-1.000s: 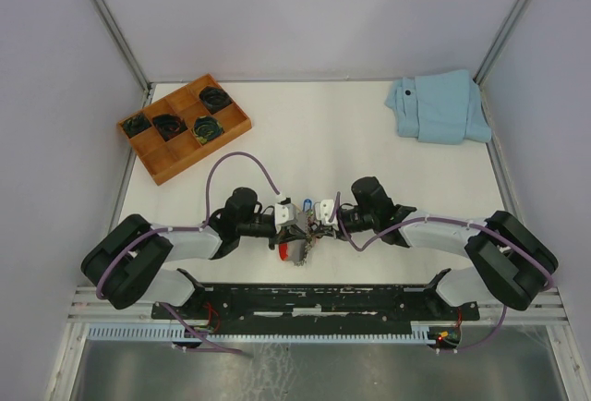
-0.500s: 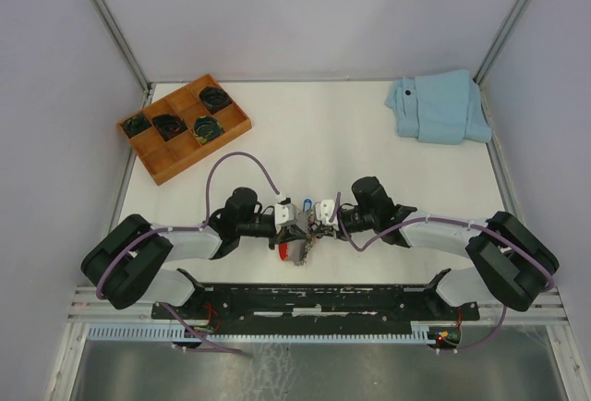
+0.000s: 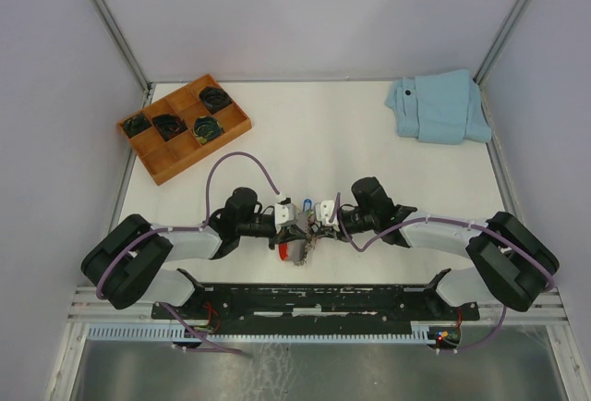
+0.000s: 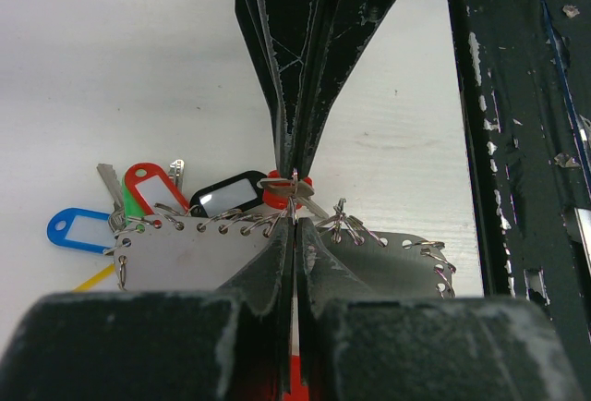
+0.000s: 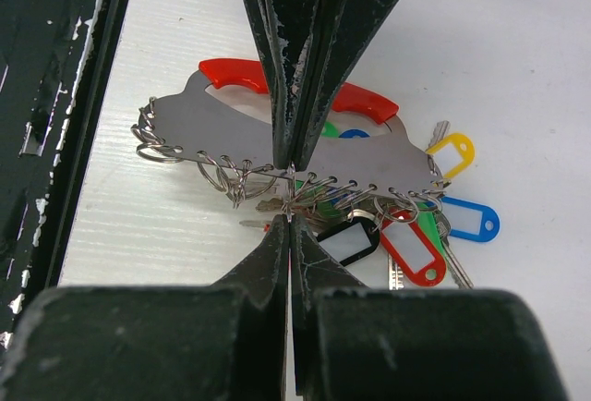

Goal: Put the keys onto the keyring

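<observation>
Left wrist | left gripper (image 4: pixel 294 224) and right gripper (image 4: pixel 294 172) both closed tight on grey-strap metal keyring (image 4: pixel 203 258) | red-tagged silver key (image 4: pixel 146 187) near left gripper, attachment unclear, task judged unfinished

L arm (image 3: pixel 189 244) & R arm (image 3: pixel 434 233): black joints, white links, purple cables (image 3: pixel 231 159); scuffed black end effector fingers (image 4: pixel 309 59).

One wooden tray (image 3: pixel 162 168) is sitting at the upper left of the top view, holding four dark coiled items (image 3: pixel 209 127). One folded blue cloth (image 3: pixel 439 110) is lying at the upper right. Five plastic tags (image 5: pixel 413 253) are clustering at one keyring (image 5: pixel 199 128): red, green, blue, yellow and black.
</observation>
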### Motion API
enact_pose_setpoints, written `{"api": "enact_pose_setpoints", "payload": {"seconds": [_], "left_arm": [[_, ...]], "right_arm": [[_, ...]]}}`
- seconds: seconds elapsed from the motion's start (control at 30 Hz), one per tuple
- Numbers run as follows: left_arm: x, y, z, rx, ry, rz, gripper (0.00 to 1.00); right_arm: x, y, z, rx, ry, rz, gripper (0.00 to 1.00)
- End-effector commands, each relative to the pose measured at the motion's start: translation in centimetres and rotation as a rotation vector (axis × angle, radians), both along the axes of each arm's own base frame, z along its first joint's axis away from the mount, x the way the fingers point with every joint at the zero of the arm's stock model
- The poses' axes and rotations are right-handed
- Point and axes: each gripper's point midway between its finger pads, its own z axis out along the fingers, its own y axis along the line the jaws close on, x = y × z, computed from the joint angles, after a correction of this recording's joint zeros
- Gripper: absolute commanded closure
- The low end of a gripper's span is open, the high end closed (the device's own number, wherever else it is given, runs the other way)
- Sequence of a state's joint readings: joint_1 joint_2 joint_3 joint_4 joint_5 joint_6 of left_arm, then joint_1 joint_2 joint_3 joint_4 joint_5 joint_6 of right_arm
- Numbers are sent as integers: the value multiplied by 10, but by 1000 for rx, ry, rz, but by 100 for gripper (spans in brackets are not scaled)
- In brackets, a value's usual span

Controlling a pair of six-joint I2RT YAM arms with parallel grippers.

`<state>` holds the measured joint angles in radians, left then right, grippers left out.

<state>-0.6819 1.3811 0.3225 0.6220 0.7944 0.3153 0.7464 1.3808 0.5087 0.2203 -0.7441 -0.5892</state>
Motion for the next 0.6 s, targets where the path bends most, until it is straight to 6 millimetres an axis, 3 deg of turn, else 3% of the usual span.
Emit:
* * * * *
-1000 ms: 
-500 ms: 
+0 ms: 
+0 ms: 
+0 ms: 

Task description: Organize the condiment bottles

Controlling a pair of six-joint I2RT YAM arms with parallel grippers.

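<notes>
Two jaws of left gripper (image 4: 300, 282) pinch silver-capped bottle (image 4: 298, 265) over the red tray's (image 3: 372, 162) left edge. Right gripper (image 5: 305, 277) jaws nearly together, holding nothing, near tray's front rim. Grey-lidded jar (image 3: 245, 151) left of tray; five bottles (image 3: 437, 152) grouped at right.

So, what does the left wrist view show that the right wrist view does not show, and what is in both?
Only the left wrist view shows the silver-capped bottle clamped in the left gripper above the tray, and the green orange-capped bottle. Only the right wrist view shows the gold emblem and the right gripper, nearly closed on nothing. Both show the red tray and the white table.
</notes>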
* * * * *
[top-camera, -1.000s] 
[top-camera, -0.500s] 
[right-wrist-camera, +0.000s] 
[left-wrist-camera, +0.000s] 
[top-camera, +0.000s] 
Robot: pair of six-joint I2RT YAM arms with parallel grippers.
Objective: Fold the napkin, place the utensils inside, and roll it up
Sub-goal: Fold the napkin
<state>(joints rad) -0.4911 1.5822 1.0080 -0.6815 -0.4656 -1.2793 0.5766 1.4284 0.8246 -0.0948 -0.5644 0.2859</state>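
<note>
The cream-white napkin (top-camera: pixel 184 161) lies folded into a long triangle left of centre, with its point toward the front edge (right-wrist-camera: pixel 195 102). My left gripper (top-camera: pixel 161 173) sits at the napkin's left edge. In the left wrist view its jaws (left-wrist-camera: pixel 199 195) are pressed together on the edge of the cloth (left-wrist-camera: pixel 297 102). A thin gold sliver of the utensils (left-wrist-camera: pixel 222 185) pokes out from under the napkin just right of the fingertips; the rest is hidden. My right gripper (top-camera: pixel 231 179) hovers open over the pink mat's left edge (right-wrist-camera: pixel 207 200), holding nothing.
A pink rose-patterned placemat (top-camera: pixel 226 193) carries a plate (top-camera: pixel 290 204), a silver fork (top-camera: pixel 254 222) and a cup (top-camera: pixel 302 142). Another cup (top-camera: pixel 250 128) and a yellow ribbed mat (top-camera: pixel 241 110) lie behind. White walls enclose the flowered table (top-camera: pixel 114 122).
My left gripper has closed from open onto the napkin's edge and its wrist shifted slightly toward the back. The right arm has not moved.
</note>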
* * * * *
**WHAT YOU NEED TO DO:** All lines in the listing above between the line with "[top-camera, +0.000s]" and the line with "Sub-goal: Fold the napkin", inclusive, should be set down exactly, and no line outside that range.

**OUTPUT BELOW:**
[top-camera, +0.000s] 
Robot: pair of six-joint I2RT YAM arms with parallel grippers.
Objective: Fold the napkin, place the utensils inside, and roll it up
Sub-goal: Fold the napkin

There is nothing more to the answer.